Boston, MA – With their contract set to expire on Monday, October 31st, the janitors who clean Tufts University voted on Thursday to authorize their union’s bargaining committee to call for a strike if they don’t reach an agreement with Tufts’ contractor C&W Services by October 31st.
“We don’t take a strike vote lightly, but the hardworking men and women who take care of Tufts are ready to do what’s necessary to support their families,” said Roxana Rivera Vice President of 32BJ SEIU. “Too many people at Tufts still have to cobble together two, three jobs just to pay the bills. We can avoid this problem by promoting full time work and get a good contract.”
Negotiations between C&W Services, Tufts University’s cleaning contractor, and 32BJ SEIU, the largest property service union in the country began last August. The contract covers nearly 200 custodians who maintain the Medford/Somerville campus.

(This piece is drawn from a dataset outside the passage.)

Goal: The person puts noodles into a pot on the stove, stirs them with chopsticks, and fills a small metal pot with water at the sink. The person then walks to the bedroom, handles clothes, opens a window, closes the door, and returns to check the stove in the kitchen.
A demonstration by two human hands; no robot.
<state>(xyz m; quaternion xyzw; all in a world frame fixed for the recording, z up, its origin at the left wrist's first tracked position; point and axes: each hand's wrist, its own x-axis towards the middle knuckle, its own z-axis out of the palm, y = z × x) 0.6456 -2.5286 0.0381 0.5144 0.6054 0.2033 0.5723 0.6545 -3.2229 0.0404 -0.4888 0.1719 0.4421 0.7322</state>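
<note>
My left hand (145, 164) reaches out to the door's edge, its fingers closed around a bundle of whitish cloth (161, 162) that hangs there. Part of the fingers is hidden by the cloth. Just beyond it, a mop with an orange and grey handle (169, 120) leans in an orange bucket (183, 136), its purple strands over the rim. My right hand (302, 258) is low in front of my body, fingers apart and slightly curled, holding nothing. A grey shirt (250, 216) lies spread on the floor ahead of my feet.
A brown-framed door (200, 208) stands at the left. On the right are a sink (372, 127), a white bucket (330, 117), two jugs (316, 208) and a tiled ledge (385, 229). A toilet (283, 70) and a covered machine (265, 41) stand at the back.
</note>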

With a $1.6 billion endowment, net assets of $2.2 billion and $813 million of unrestricted operating revenues, Tufts is in a strong position to continue offering hardworking Bostonians the good middle class jobs that our communities need.

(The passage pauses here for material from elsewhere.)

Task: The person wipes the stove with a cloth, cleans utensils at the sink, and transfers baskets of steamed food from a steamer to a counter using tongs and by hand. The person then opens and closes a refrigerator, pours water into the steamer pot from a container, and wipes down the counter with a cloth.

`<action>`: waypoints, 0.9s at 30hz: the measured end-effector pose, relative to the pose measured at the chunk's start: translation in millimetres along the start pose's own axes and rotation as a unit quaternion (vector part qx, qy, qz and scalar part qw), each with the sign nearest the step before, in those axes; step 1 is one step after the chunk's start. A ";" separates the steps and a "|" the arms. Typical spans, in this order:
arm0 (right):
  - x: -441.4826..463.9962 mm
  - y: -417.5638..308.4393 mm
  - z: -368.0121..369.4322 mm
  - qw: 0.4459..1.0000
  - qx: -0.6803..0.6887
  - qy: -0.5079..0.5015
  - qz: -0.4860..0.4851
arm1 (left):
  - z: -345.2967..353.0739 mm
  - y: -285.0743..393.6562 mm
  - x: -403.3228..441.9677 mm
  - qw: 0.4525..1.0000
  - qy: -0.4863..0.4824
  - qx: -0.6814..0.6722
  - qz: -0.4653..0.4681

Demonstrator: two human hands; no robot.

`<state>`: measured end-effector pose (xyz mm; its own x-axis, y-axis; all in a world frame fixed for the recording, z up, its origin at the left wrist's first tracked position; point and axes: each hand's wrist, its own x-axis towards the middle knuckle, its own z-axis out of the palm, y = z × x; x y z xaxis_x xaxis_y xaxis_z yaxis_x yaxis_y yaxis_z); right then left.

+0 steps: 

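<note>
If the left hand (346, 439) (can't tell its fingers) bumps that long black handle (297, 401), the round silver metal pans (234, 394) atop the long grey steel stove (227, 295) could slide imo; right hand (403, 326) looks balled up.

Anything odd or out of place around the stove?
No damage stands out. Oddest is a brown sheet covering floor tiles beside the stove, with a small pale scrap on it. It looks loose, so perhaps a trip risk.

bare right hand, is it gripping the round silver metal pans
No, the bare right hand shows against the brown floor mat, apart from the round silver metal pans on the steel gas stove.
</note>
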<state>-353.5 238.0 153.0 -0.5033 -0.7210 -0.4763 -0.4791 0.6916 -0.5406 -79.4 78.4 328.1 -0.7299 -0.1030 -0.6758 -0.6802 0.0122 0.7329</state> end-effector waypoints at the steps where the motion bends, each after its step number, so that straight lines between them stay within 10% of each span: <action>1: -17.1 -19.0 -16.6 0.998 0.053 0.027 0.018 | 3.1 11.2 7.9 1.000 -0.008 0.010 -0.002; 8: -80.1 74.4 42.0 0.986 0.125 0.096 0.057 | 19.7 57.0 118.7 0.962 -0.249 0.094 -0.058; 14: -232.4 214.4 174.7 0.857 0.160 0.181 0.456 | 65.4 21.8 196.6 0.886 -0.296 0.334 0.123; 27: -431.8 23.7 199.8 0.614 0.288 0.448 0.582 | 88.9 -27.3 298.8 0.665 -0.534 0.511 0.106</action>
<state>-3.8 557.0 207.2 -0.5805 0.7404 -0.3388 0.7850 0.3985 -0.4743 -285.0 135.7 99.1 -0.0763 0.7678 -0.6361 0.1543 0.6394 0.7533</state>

The workers are also demanding a path to much needed full-time jobs. Far too often employers deliberately part-time what could be decent jobs to avoid their responsibility of paying health care for their workers. When this happens, workers either lose income or take on multiple part-time jobs and spend less time with their families and in their communities. Major issues also include a fair wage increases to keep up with the rising cost of living, maintaining affordable family health care and ensuring the Tufts janitors have stronger contractual protections against indiscriminate layoffs.

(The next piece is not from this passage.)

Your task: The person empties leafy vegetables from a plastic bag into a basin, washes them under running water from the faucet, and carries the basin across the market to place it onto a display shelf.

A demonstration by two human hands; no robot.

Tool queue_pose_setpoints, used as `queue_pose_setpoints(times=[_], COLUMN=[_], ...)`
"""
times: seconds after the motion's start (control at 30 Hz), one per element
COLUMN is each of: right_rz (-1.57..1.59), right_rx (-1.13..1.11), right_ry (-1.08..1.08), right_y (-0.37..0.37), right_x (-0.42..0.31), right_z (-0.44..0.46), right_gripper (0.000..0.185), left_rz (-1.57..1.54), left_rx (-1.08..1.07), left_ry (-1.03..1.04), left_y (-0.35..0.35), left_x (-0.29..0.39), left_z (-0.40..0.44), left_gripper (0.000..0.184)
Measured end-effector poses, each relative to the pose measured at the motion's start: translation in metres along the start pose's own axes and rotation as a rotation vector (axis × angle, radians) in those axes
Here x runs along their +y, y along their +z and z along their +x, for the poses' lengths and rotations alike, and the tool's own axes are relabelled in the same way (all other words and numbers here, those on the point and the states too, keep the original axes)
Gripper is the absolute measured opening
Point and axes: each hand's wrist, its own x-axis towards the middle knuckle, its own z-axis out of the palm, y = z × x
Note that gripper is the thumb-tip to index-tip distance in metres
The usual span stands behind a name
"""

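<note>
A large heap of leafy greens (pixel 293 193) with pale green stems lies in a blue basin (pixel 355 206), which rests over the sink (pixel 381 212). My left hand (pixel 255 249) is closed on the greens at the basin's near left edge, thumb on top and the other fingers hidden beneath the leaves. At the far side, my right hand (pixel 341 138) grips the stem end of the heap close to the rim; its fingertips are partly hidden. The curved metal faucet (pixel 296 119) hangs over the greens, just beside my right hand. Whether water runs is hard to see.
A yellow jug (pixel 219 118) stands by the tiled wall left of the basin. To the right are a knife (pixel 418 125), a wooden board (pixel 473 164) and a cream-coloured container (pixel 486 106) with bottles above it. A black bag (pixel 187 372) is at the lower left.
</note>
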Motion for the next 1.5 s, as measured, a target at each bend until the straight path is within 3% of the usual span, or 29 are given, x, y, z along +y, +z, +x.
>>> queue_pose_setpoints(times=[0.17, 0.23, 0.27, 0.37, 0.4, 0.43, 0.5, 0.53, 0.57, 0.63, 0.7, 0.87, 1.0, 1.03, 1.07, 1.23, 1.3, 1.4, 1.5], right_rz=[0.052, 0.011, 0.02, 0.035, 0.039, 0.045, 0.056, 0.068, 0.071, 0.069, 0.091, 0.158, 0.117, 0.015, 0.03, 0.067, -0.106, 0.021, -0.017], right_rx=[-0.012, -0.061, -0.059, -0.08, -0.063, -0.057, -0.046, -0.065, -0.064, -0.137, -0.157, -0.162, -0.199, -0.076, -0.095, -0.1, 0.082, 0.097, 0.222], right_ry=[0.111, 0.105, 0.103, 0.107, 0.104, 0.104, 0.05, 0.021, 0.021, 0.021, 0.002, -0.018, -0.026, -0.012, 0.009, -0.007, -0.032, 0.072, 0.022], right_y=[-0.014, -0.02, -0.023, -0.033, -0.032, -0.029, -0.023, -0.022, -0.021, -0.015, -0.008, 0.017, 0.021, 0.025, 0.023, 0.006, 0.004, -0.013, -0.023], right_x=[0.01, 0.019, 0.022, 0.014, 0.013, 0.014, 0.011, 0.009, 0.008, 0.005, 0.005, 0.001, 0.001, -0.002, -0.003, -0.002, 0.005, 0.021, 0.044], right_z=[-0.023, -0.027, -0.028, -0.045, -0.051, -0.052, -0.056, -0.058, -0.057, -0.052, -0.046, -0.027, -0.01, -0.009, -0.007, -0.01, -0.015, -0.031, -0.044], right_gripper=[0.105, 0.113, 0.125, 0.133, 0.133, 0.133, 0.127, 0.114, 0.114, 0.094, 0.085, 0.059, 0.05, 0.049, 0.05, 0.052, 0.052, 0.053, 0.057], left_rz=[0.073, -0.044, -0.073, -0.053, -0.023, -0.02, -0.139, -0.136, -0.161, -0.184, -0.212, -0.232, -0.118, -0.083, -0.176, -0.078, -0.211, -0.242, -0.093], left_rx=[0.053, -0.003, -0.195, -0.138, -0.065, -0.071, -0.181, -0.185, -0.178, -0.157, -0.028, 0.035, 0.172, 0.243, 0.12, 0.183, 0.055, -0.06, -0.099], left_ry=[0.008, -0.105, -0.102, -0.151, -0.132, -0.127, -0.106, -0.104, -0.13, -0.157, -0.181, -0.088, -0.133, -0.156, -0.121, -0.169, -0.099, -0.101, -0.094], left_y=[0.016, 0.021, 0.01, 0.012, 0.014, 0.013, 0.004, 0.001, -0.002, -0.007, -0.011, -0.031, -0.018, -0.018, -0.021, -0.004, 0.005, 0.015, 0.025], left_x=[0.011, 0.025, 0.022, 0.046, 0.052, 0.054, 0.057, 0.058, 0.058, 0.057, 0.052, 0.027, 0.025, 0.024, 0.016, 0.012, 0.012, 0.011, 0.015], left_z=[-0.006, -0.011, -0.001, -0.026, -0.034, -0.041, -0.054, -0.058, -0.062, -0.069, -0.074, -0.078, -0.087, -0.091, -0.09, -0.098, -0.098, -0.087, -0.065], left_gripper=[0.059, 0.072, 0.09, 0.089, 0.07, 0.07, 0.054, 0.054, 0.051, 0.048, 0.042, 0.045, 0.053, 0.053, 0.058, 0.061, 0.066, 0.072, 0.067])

Costs continue to rise in the Boston area. Since 1990, the cost of living has increased by 68 percent, making Boston the 10th most expensive city in the US. While the city has come out of the Great Recession in much better shape that other big metropolises, not all of our residents have been able to share in the prosperity they help create. It is increasingly difficult to live and work a middle-class job and be able to afford to live here.
With more than 155,000 members in 11 states and Washington DC, including 18,000 members in the Boston Area, 32BJ is the largest property service workers union in the country.